Samedi 24 octobre 2026
à 22h30
Friche la Belle de Mai
Grand Cab
Marseille
En coréalisation avec l’AMI – Aide aux
Musiques Innovatrices et en partenariat
avec le Cabaret Aléatoire

Chayyel, qui signifie de manière non littérale « prends ton envol, libère-toi, improvise » est une performance audiovisuelle où Rayess Bek et Joan Baz réinventent la musique et la danse de la dabkeh. À partir d’enregistrements réalisés à Beyrouth avec des musiciens libanais, syriens et palestiniens – tableh, nay, mizmar, synthétiseur et voix, Rayess Bek propose un remix électro en direct, transformant ces sonorités en une matière contemporaine et pulsatile. En parallèle, Joan Baz manipule en live des images de danseurs de dabkeh qu’elle a filmés : ralentis, superpositions et collages visuels métamorphosent les corps en une danse hypnotique et spectrale.
Dans un Moyen-Orient traversé par les conflits, où l’identité des peuples est sans cesse remise en question, Chayyel prend acte de la fragilité et de la puissance de nos héritages. Loin de figer les traditions, le projet les propulse dans l’espace contemporain, comme un geste d’affirmation et de liberté.
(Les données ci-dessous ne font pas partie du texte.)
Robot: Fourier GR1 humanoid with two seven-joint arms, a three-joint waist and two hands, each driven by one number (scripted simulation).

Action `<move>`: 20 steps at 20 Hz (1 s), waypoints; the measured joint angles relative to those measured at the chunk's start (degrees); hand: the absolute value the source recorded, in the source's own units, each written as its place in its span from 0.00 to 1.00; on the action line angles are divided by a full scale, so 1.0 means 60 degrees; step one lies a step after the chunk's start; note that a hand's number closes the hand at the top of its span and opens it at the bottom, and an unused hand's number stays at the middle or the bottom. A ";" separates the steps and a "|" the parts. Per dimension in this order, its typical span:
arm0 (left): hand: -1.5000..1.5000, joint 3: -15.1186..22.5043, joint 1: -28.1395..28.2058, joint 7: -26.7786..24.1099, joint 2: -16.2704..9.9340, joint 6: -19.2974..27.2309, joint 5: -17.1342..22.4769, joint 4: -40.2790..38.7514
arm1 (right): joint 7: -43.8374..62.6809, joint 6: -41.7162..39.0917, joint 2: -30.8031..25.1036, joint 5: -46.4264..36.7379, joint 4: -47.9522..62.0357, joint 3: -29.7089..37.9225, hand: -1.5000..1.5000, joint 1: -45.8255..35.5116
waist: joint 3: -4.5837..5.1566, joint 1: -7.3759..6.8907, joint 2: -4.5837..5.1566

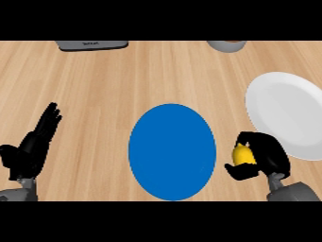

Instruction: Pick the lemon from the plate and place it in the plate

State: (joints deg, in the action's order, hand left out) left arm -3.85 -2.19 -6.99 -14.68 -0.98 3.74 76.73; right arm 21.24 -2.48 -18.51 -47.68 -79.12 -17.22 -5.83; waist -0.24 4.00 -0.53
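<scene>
Two plates on our desk point(87, 85) | our right hand point(264, 156) has its fingers curled round the lemon point(242, 154), between the blue plate point(172, 151) and white plate point(292, 116) | blue plate lies to its left | left hand point(32, 144) rests, fingers straight

Lemon point(242, 153) half hidden by right hand point(266, 153)

Right hand point(264, 158) curled, fingers and thumb closed round something yellow, forearm rising from the lower edge. Left hand point(32, 146) open, fingers straight, resting.
</scene>
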 measured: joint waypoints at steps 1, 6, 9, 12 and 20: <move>0.50 -0.0054 0.0066 -0.0014 0.0003 0.0037 0.0020 -0.0011 | -0.0294 0.0038 -0.0474 0.0234 0.0077 0.0449 1.00 0.0198 | -0.0011 0.0147 0.0007; 0.50 -0.0215 0.0351 -0.0091 -0.0024 0.0097 0.0091 0.0051 | -0.2470 0.0481 -0.2730 0.1459 0.0705 0.2740 1.00 0.0976 | -0.0045 0.0382 -0.0005; 0.50 -0.0263 0.0492 -0.0155 -0.0075 0.0025 0.0151 0.0174 | -0.4175 0.0703 -0.3709 0.2387 0.1298 0.4039 1.00 0.1394 | -0.0054 0.0314 -0.0021; 0.50 -0.0190 0.0522 -0.0104 -0.0093 -0.0039 0.0136 0.0318 | -0.6092 0.0688 -0.4565 0.3302 0.2113 0.5234 1.00 0.1849 | -0.0049 0.0179 -0.0008; 0.50 -0.0051 0.0235 -0.0067 -0.0107 -0.0251 0.0086 0.0229 | -1.0714 0.0326 -0.6121 0.5150 0.4902 0.7961 1.00 0.2402 | -0.0008 -0.0302 0.0056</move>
State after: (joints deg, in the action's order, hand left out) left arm -4.15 -0.78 -7.39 -15.33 -2.48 4.25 78.11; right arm -43.05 -0.53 -55.24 -16.79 -49.71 30.55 8.59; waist -0.28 2.19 -0.19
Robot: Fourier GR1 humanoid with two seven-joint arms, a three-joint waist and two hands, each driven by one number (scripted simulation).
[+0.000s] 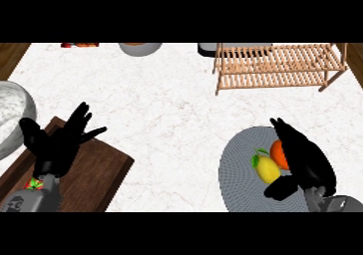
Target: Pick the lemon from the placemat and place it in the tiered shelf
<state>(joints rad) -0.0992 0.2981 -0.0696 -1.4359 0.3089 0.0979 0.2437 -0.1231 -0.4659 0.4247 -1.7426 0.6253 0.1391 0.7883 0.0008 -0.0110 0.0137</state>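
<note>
The robot's right hand [306,159] hovers over the round grey placemat [240,184], fingers straight and holding nothing, its thumb just beside the one lemon [268,169] lying there. One orange fruit [279,154] sits touching the lemon, partly under the hand. Open white counter [170,99] separates the placemat from the single wooden tiered shelf [276,67] at the far edge. The left hand [59,142] rests open above a dark cutting board [92,172], well left of the placemat.
</note>
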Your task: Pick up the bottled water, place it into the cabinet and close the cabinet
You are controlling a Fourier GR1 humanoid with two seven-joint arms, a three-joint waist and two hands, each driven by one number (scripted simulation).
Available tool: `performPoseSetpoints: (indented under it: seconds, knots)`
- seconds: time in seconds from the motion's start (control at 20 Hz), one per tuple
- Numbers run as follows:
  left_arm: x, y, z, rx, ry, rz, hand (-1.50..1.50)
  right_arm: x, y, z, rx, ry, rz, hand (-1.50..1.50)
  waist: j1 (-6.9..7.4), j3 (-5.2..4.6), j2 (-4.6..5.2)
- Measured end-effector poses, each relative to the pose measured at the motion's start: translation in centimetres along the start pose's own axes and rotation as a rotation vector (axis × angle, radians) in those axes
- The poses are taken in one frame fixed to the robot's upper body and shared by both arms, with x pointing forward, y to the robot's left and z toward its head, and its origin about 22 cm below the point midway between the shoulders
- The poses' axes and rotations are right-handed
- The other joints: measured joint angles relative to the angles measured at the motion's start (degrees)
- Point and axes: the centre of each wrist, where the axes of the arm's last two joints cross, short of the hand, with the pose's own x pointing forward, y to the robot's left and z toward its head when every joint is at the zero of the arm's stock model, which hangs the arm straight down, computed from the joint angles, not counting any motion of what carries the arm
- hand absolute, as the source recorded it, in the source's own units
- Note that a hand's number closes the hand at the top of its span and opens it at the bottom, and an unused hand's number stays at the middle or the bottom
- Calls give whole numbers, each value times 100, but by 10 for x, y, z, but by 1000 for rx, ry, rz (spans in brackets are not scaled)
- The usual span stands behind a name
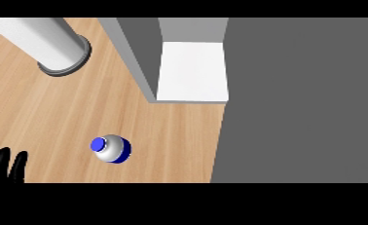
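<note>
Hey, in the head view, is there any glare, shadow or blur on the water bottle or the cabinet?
Head view: bottled water looks soft-edged, with a pale sheen on its body and no clear cast shadow; the cabinet shelf is evenly bright, without glare; left robot hand is cut off by the frame edge.

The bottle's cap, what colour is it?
Blue, on the bottled water standing on the wooden counter; head view.

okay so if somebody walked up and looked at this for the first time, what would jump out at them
Most likely the bottled water, standing alone on the wooden counter at lower left, its blue cap bright against the pale wood. Next, the open cabinet at upper middle, with its white shelf bare and a large grey panel filling the right side. A grey cylinder stands at upper left, and the left hand shows only as black fingers at the lower left edge.
</note>
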Motion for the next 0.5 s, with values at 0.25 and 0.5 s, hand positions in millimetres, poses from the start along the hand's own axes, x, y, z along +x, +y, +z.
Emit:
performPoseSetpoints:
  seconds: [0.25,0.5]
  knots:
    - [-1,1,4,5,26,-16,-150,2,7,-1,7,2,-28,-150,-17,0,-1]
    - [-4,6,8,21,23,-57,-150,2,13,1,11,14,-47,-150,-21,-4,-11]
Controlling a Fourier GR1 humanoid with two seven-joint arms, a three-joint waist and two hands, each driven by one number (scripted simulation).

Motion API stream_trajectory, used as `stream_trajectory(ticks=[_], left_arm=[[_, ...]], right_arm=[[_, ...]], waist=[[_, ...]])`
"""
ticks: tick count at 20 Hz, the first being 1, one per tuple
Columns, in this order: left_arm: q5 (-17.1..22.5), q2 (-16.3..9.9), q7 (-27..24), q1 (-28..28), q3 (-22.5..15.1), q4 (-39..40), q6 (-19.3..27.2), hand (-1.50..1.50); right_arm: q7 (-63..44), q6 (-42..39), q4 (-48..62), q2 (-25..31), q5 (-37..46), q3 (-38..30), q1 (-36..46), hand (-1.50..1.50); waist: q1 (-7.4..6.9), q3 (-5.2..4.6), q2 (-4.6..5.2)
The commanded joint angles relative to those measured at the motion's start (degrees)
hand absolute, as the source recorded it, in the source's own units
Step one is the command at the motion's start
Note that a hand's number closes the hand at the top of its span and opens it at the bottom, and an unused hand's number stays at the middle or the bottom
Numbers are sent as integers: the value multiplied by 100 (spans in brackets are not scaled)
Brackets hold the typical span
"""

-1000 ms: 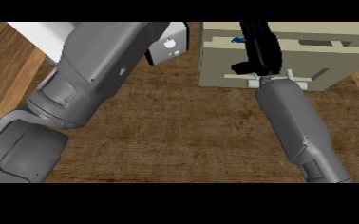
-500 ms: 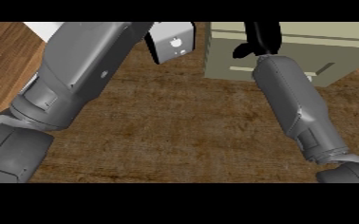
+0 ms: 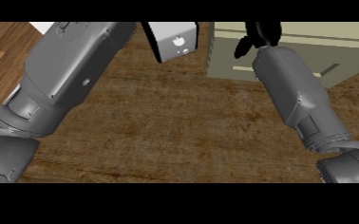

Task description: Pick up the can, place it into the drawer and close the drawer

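Observation:
A beige drawer unit [image 3: 228, 59] stands at the top right of the head view, its front face flush with no open box showing. My right hand [image 3: 261, 34] rests against its upper front edge, fingers straight and running up out of view, thumb hanging down to the left. The can shows nowhere. My right forearm [image 3: 298, 95] comes in from the lower right. My left forearm [image 3: 70, 76] fills the left side, and its hand lies beyond the top edge.
A light grey block [image 3: 174, 42] with small dark marks sits at the top centre, between the left forearm and the drawer unit. Brown wooden counter top [image 3: 175, 128] spreads between the two arms. A dark slot [image 3: 329, 70] marks the unit's right face.
The drawer, open a second ago with something blue inside, has slid shut under my right hand. That hand moved forward, and the blue thing is hidden now.

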State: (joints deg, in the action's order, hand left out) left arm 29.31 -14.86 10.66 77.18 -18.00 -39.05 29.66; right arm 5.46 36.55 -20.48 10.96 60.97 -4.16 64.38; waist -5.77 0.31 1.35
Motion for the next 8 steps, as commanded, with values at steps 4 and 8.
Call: stream_trajectory(ticks=[4, 8], left_arm=[[36, -239, 294, -402, -19, -660, -23, -150], [-34, -340, 246, -685, -90, -941, -69, -150]], right_arm=[[533, 105, -66, -185, -641, -566, 511, -150], [661, -39, -19, -118, -823, -782, 753, -150]], waist=[[-125, -18, -63], [-49, -21, -60]])
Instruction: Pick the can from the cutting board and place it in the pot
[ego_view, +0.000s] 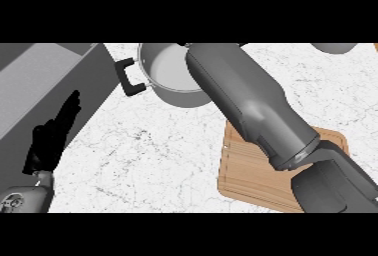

Le terme chayyel, employé dans la dabkeh pour inviter un musicien à improviser, devient ici une métaphore d’identités mouvantes : ni figées ni assignées, mais capables de se réinventer et de s’exprimer au-delà des fractures.
Entre concert, performance et installation, Chayyel célèbre l’improvisation comme un espace vital de résistance, de transformation et de réinvention collective.
Wael KOUDAIH (alias Rayess Bek) est un compositeur, performeur et artiste franco-libanais, pionnier du hip-hop arabe au début des années 2000. À travers son œuvre, il explore la mémoire culturelle du monde arabe en mêlant archives audiovisuelles, musique électronique et narration critique.
Après s’être imposé avec le groupe Aks’ser comme l’une des premières voix du rap en arabe, il se tourne vers des formes plus expérimentales avec Good Bye Schlondorff (2013), salué par le Centre Pompidou, le HKW et Superdeluxe (Tokyo). Son projet Love and Revenge (2015), qui remixe des classiques du cinéma arabe, a tourné dans plus de 24 pays.
Il poursuit cette démarche avec Galbi Galbi, autour des archives du Studio Baalbek, et Agmal Layali (2025), commande de la Philharmonie de Paris en hommage à Oum Kalthoum. Parmi ses autres œuvres : Strange Land (2019), DABAKA (2018), et 4375 (2017), toutes situées à la croisée de la mémoire, du son et de l’engagement.
Wael KOUDAIH collabore également avec le cinéma, le théâtre et le documentaire, affirmant une démarche artistique qui interroge les récits dominants et redonne voix aux archives oubliées.